Closed jia200x closed 4 years ago
For the most part I imagine that this makes implementation for some devices easier and as you have shown the handling of received packets faster. However, I don't like that this requires an extra buffer and thus potentially breaks the copy-once paradigm a network stack might want to ensure. Moreover, for link layers with smaller packet sizes this might be fine, but e.g. all Ethernet devices would require an extra 1500 B of RAM with that. This is IMHO a no-go, especially if it is not necessarily required.
Yeah, allocations are slow. So are context switches. Maybe a network stack should avoid those. ;)
This doesn't need to be changed in netdev. The (admittedly somewhat complicated) recv logic especially allows leaving the buffer handling to the stack. Somewhere up, gnrc should maybe use static input buffers instead of dynamic packet snips. Netdev and the drivers support both dynamic and static packet allocation. I'd rather not change the logic to force static buffers.
My impression here is that these problems are caused in great part by not being able to start I/O operations (i.e. SPI transfers) from interrupts.
If that was possible and if a fixed size buffer was already available at reception time, then:
What am I missing?
If that was possible and if a fixed size buffer was already available at reception time, then:
That is the catch you are missing ;-). We can't have a fixed size buffer, guarantee zero copy, and be able to handle multiple packets without massive memory constraints.
My impression here is that these problems are caused in great part by not being able to start I/O operations (i.e. SPI transfers) from interrupts.
Why? A context switch to userspace takes ~10us. That is the amount of time one spi byte takes on the wire at 100k bits/s. There's not much to gain by not switching to userspace before starting the transfer (which can then be synchronous or asynchronous).
Also, in an ideal world, all network devices are connected using something supporting asynchronous IO. Practically, which actually does? The answer is probably some devices on some of the RIO-supported platforms in some configurations.
The current architecture works with DMA/non-DMA UART/SPI/I2C/register based/posix read/write/whatever, there's no constraint on whether asynchronous IO is possible.
And, the used buffer doesn't need to be available a interrupt time.
Upon completion, the upper layer is notified (via a message).
For the record, messages (as in, core/msg) are unsuitable for ISR->thread communication because messages get (silently) dropped when the receiver thread is either not waiting or the message queue is full.
I was not concerned with switching times, but with overall complexity. If you look at both procedures described in the issue, you see several inversions of control. This logic is IMO quite hard to follow.
For the record, messages (as in, core/msg) are unsuitable for ISR->thread communication because messages get (silently) dropped when the receiver thread is either not waiting or the message queue is full.

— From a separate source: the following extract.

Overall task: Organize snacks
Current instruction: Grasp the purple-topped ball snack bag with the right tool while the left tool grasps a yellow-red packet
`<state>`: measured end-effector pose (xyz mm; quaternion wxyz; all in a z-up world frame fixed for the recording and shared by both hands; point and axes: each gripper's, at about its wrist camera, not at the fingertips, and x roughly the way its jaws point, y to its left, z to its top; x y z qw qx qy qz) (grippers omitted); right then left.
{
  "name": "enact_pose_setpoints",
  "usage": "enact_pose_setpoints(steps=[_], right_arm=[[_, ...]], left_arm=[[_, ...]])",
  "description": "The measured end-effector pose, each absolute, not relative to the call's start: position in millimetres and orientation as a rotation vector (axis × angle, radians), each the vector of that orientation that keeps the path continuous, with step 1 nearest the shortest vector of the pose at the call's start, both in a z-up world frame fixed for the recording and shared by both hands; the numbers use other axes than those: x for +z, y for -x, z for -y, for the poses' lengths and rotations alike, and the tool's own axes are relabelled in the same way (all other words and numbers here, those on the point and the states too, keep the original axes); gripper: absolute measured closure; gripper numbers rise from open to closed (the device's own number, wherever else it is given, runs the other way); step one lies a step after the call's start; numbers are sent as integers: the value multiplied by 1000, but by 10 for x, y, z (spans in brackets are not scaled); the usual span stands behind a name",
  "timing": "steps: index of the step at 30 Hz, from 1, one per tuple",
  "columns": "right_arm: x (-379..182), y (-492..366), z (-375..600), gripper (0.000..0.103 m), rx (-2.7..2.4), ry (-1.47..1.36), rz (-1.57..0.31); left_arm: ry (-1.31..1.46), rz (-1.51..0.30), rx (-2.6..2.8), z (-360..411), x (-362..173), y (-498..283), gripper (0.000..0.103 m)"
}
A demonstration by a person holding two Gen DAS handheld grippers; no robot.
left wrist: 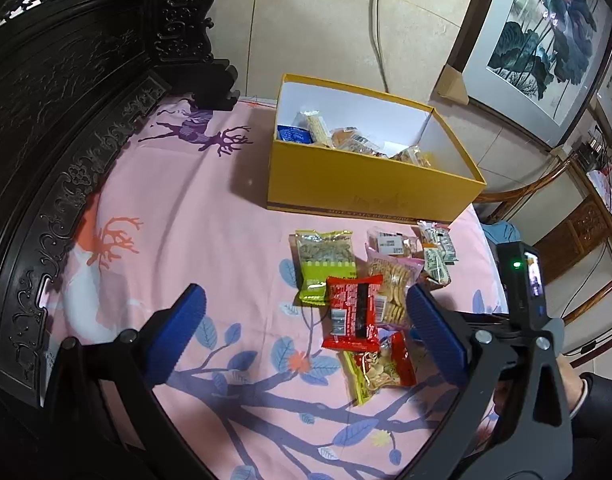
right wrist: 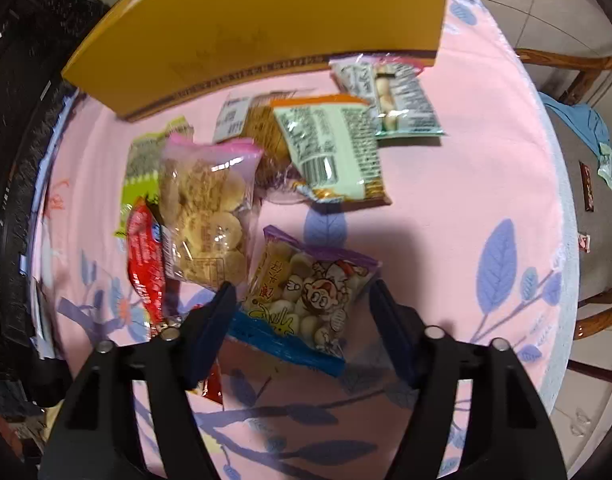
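Your right gripper (right wrist: 302, 300) straddles the cartoon snack bag (right wrist: 306, 300) lying on the pink sheet (right wrist: 445, 200), fingers half-spread on either side, not clearly pressing it. Your left gripper (left wrist: 306, 320) hangs wide and empty above the red packet (left wrist: 353, 312). Beyond the loose packets sits the yellow box (left wrist: 365, 184), partly filled.

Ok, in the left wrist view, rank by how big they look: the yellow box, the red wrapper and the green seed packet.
1. yellow box, clearly largest, though farthest away.
2. and 3. red wrapper and green seed packet: they look alike, so no ranking.
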<state>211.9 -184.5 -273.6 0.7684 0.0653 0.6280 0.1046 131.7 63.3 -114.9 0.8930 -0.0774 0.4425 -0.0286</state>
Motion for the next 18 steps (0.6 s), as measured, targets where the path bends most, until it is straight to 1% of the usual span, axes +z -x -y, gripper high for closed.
enact_pose_setpoints(steps=[7, 11, 18], right_arm=[[-2784, -2071, 1715, 56, 242, 10, -1315], [-2731, -2010, 1851, 57, 233, -31, -1295], [-2519, -1837, 2158, 57, 222, -115, -1247]], left_arm=[[171, -943, -52, -675, -1228, -1289, 2], [149, -990, -91, -580, -1361, -1321, 2], [75, -1206, -219, -126, -1947, -1382, 2]])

It's not me who wrote that.
For the record, messages (as in, core/msg) are unsuitable for ISR->thread communication because messages get (silently) dropped when the receiver thread is either not waiting or the message queue is full.

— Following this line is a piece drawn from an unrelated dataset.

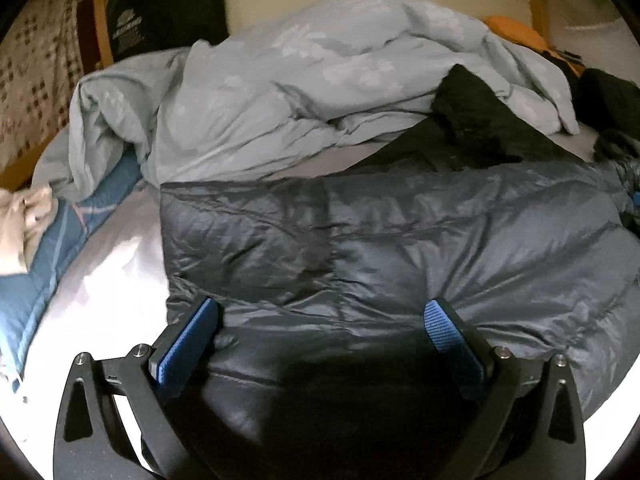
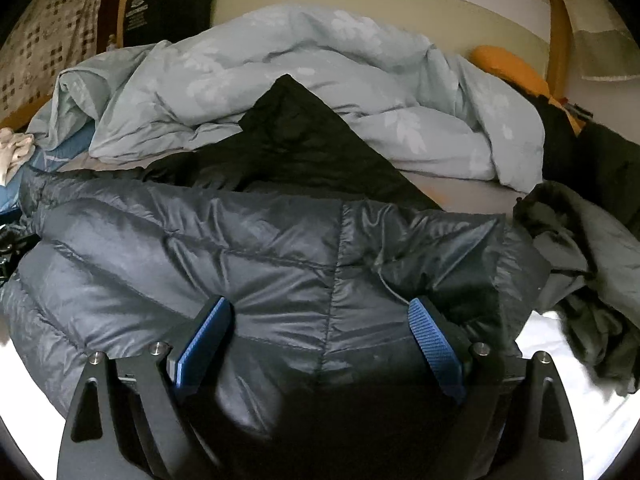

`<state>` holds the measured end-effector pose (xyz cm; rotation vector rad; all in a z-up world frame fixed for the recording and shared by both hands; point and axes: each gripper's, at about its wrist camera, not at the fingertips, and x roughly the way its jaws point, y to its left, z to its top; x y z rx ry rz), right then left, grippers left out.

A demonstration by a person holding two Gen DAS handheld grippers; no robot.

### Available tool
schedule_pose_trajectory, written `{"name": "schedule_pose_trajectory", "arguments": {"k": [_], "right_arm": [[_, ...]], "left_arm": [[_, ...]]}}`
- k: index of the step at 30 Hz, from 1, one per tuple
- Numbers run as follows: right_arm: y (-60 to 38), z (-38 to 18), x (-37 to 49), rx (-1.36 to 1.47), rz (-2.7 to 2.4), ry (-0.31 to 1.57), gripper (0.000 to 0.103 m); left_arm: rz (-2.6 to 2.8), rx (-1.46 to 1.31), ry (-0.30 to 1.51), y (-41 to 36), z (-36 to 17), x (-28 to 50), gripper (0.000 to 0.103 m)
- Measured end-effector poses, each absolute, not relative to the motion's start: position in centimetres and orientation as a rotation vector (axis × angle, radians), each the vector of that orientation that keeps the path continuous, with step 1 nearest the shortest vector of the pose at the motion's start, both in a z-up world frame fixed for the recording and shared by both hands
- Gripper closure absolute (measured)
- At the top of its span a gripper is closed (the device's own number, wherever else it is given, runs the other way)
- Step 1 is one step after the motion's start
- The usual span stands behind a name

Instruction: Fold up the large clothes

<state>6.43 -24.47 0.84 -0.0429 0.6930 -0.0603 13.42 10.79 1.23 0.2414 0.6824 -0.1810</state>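
Left hand-held gripper [image 1: 320,332] has its jaws spread wide over the near edge of the dark puffy jacket [image 1: 400,240], which lies flat across the bed [image 1: 100,280]; the slick, billowy fabric may slide out of a shallow pinch. Right hand-held gripper [image 2: 320,328] is spread just as wide over the jacket's other end. Uneven grabs could twist the fold, and the rumpled duvet [image 2: 280,80] behind crowds the landing space.

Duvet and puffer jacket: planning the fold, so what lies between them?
A black garment lies between the duvet and puffer jacket, overlapping both, clearest in the right wrist view.
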Motion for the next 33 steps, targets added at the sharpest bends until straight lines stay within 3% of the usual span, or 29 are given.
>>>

That's what #9326 is for ;-).
I was not concerned with switching times, but with overall complexity. If you look at both procedures described in the issue, you see several inversions of control. This logic is IMO quite hard to follow.
Prove me wrong, but overall complexity will increase substantially as soon as portable asynchronous IO on ISR level is added.

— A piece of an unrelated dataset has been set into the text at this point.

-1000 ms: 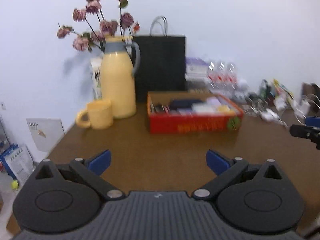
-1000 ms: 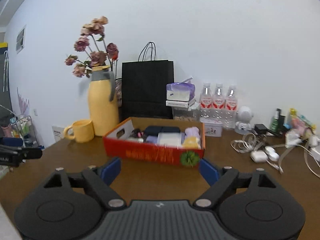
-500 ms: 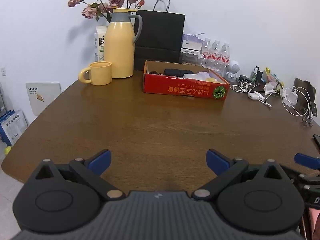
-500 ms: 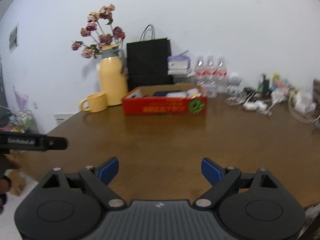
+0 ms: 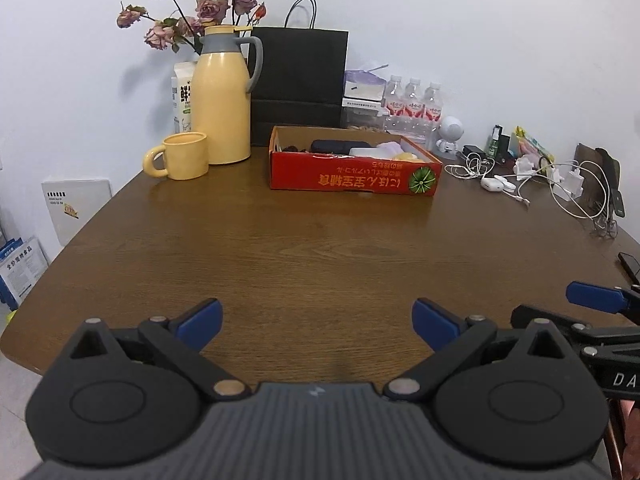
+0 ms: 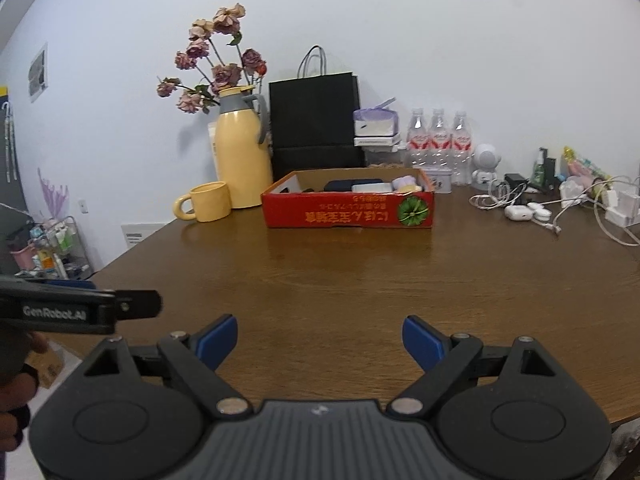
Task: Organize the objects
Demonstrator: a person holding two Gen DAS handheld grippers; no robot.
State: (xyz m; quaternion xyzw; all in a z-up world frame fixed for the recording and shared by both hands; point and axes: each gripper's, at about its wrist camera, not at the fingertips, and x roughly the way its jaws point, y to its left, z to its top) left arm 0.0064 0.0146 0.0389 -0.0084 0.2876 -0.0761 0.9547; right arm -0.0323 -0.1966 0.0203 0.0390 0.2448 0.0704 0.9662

Also, please come up with a logic that is "easier to follow" but a) does not prescribe the method of user space notification and b) does not prescribe the kind of memory allocation.
It's not me who wrote that.
Then I misundrstood your suggestion to use a message for notification.
Moreover, for link layers with smaller packet sizes this might be fine, but e.g. all Ethernet devices would require an extra 1500 B of RAM with that. This is IMHO a no-go, especially if it is not necessarily required.
Indeed for Ethernet is a different story. In fact, most OS's allocate memory for LLs with huge MTU. This is usually not the case for LLs like IEEE802.15.4 (in fact, some OSs receive the packet in stack variables and then directly call the phy_indication function). See for instance this and this
Yeah, allocations are slow. ;)
Yes, indeed, but the graphs doesn't show the effect of allocation because in both setups I'm calling gnrc_pktbuf_add
. The only difference is an extra rx_buf I defined in the second case, so there's a an extra memcpy (but still faster than calling netdev->driver->recv
twice).
I have the impression if I do all the MAC logic without allocation, the time difference would be even bigger (I might try to find some time to show some results there).
This doesn't need to be changed in netdev. The (admittedly somewhat complicated) recv logic especially allows leaving the buffer handling to the stack. Somewhere up, gnrc should maybe use static input buffers instead of dynamic packet snips.
I agree it's possible to do both with netdev.
(Sorry for the long explanation, but I need to present some context)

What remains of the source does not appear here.